• [Problem requirements]
All lines between the start of the listing below and the line containing "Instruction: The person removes", inclusive, must be repeated exactly.

(Provided records begins)

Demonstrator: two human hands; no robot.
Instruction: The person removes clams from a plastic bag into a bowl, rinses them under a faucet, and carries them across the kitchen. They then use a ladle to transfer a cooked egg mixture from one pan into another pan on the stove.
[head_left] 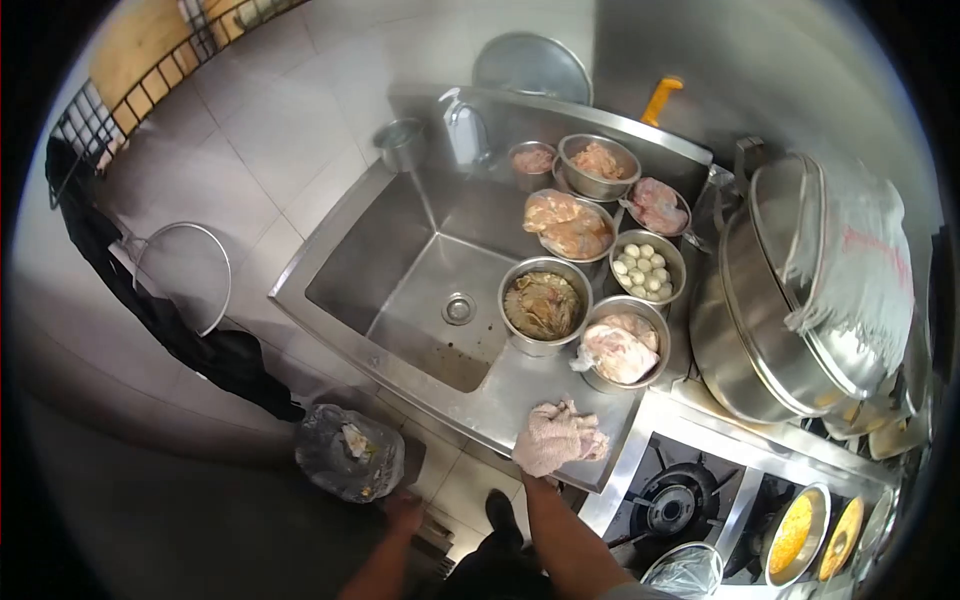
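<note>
A pale, bumpy-skinned piece of raw chicken (558, 437) is at the front right corner of the steel sink counter. My right hand (534, 478) grips it from below at its near end; the chicken hides most of the fingers. Lower and to the left, my left hand (405, 508) hangs beside the lined trash bin (320, 470), blurred, with its fingers not readable. Just behind the chicken stands a steel bowl of bagged raw meat (622, 348). Left of that bowl is a pot with brown food (541, 306).
A steel sink basin (400, 260) lies left of the bowls. More bowls hold raw meat (575, 228) and peeled eggs (643, 270). A gas burner (670, 508), a pan of yellow food (795, 535) and a large steel pot (740, 320) are at right.
</note>
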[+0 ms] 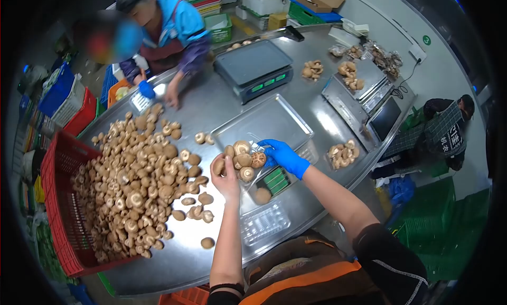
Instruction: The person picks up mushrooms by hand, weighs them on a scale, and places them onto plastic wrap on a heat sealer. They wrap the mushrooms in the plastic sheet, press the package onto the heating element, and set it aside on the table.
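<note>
Between my hands is a cluster of brown shiitake mushrooms point(243, 160), with clear plastic showing at its edge, apparently a tray. My bare left hand point(226, 179) is closed around a mushroom at the cluster's left side. On the right side my right hand point(285, 157), in a blue glove, curls its fingers against the cluster and the plastic; the fingertips are partly hidden. Below lie a small scale with a green panel point(276, 180), a single mushroom point(262, 196) and a clear plastic tray point(265, 223). A metal tray point(280, 117) sits just beyond.
A big heap of mushrooms point(137, 183) spills from a tipped red crate point(66, 210) at left. Beyond stand a grey weighing scale point(253, 67) and another machine point(359, 102). Bunched mushrooms point(343, 154) lie at right. A co-worker point(169, 36) works across the metal table point(174, 270).
</note>
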### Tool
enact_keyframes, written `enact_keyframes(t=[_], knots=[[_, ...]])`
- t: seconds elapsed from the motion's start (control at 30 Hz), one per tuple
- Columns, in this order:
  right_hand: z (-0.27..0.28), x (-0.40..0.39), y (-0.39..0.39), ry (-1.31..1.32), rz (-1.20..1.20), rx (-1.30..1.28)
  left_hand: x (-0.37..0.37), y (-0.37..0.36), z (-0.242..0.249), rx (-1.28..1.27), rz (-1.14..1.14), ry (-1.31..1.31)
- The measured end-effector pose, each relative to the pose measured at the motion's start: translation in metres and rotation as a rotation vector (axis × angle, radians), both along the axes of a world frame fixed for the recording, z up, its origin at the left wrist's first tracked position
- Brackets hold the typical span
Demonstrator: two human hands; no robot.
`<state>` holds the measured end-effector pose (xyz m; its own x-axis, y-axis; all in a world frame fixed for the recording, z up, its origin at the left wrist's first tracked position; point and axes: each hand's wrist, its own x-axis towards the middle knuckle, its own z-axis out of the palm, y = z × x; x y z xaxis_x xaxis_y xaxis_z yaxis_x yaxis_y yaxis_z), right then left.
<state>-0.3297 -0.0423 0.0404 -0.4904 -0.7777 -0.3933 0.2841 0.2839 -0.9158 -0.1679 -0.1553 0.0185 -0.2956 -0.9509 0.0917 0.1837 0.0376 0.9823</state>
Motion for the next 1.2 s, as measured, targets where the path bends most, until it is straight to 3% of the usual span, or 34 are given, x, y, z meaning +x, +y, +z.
enact_keyframes(t=[0.17,0.23,0.3,0.47,0.5,0.57,0.63,0.67,0.7,0.77,0.8,0.83,0.87,0.93,1.03,1.1,1.17,1.2], knots=[[-0.034,-0.086,0.020,0.240,0.013,-0.032,-0.072,0.032,-0.004,-0.261,-0.082,-0.208],[-0.039,-0.095,0.029,0.199,-0.057,0.018,-0.087,0.044,-0.007,-0.312,-0.100,-0.253],[-0.052,-0.105,0.033,0.982,-0.017,0.137,-0.096,0.051,-0.009,-0.434,-0.077,-0.353],[-0.064,-0.118,0.038,1.229,-0.113,-0.048,-0.091,0.060,-0.013,-0.547,0.094,-0.487],[-0.051,-0.111,0.040,1.211,-0.104,-0.052,-0.089,0.061,-0.013,-0.545,0.099,-0.506],[-0.003,-0.094,0.039,0.471,-0.035,-0.155,-0.087,0.059,-0.011,-0.499,0.118,-0.547],[0.038,-0.075,0.040,0.104,0.161,-0.233,-0.102,0.065,0.015,-0.534,0.091,-0.592],[0.049,-0.071,0.042,0.264,0.263,-0.264,-0.113,0.069,0.025,-0.597,0.010,-0.532],[0.045,-0.074,0.043,0.264,0.267,-0.261,-0.123,0.071,0.035,-0.660,-0.069,-0.465],[0.034,-0.084,0.040,0.383,0.112,-0.350,-0.133,0.066,0.052,-0.682,-0.151,-0.522],[0.036,-0.090,0.037,0.118,-0.028,-0.360,-0.136,0.059,0.054,-0.644,-0.200,-0.522],[0.019,-0.104,0.032,0.474,-0.105,-0.356,-0.137,0.049,0.055,-0.606,-0.254,-0.521],[0.004,-0.114,0.032,0.469,-0.104,-0.332,-0.134,0.029,0.047,-0.643,-0.239,-0.611],[-0.013,-0.121,0.032,0.504,-0.048,-0.325,-0.137,-0.001,0.039,-0.420,-0.217,-0.788],[-0.050,-0.125,0.030,0.932,0.211,-0.309,-0.139,-0.031,0.019,-0.251,-0.334,-0.925],[-0.060,-0.125,0.029,0.948,0.238,-0.291,-0.137,-0.041,0.008,-0.204,-0.448,-0.990],[-0.057,-0.121,0.036,0.780,0.072,-0.276,-0.136,-0.042,0.006,-0.104,-0.490,-0.836],[-0.049,-0.121,0.036,0.731,0.029,-0.265,-0.134,-0.042,0.004,-0.174,-0.434,-0.737]])
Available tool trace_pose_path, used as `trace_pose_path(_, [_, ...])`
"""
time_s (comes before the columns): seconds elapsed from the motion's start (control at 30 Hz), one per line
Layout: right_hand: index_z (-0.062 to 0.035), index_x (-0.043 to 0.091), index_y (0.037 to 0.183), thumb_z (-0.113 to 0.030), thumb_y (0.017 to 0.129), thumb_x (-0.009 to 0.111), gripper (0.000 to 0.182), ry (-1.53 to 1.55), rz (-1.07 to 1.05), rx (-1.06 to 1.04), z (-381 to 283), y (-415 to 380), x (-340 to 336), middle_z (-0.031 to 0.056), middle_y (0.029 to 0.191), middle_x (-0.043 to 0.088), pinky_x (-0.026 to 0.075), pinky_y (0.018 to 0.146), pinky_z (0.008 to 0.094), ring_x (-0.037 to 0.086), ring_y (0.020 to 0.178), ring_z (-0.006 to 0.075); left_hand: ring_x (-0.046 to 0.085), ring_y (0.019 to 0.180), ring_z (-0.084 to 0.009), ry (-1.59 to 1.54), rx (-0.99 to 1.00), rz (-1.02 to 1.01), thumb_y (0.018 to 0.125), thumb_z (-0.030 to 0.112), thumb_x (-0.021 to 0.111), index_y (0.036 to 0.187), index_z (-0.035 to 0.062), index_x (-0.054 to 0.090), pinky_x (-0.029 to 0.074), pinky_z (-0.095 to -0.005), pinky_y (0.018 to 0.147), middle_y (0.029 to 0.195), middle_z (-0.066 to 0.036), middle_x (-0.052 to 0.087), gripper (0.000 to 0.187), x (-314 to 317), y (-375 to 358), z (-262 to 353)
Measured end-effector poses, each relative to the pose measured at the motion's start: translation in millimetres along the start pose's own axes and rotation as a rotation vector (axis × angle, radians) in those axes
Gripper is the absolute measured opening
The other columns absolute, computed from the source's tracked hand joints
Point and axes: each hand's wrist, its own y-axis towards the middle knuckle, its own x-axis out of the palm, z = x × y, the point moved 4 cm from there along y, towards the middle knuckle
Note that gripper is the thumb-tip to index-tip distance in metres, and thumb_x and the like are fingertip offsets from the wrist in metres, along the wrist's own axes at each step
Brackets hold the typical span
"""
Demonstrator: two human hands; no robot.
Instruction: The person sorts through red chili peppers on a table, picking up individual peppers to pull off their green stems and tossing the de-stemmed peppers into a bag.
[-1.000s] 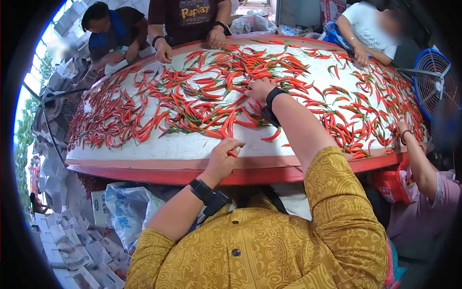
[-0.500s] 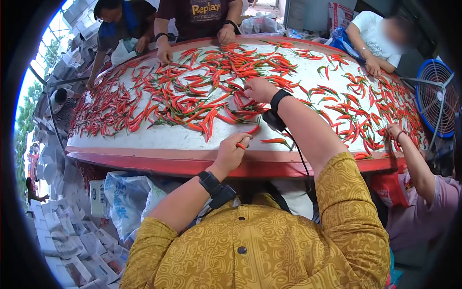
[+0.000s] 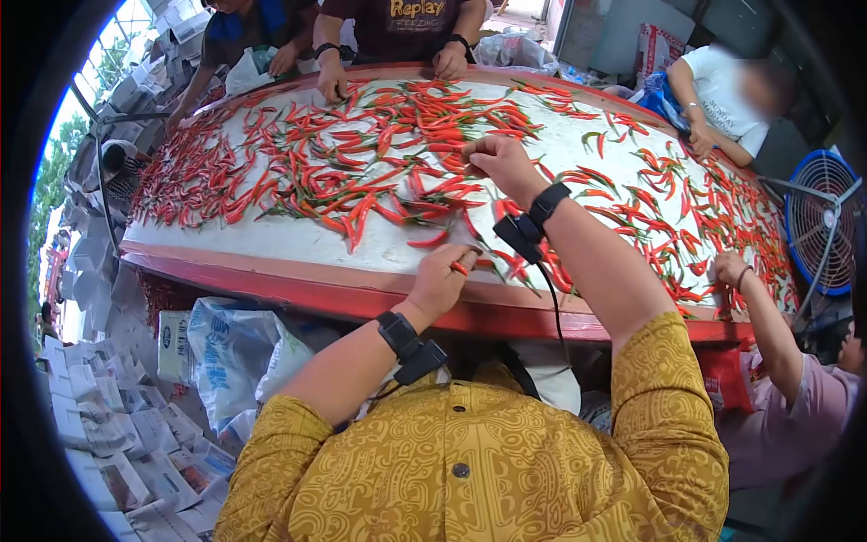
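Observation:
Many red chili peppers (image 3: 361, 212) with green stems lie spread over a white tabletop (image 3: 298, 244). My left hand (image 3: 440, 278) is closed around a red chili pepper (image 3: 461, 268) near the front edge. Farther in, my right hand (image 3: 508, 169) hovers over the peppers with thumb and fingers pinched together. Whatever is between those fingertips, if anything, I cannot make out. Several loose peppers (image 3: 515, 266) lie between my hands and the front rim, some blurred.
A red rim (image 3: 334, 302) borders the table. Across it, one person's hand (image 3: 332, 83) touches peppers; a hand (image 3: 730, 268) works at the right. A blue fan (image 3: 824, 221) stands far right. Plastic bags (image 3: 230, 357) and stacked white boxes (image 3: 135, 470) are on the left.
The view has tilted. Several more peppers now show near the front edge, where one lay before. My right hand has lifted slightly away from the pile; my left still grips its pepper.

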Motion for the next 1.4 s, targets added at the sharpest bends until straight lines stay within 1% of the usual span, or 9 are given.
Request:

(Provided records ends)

• [Solution to this task]
Demonstrator: two human hands; no robot.
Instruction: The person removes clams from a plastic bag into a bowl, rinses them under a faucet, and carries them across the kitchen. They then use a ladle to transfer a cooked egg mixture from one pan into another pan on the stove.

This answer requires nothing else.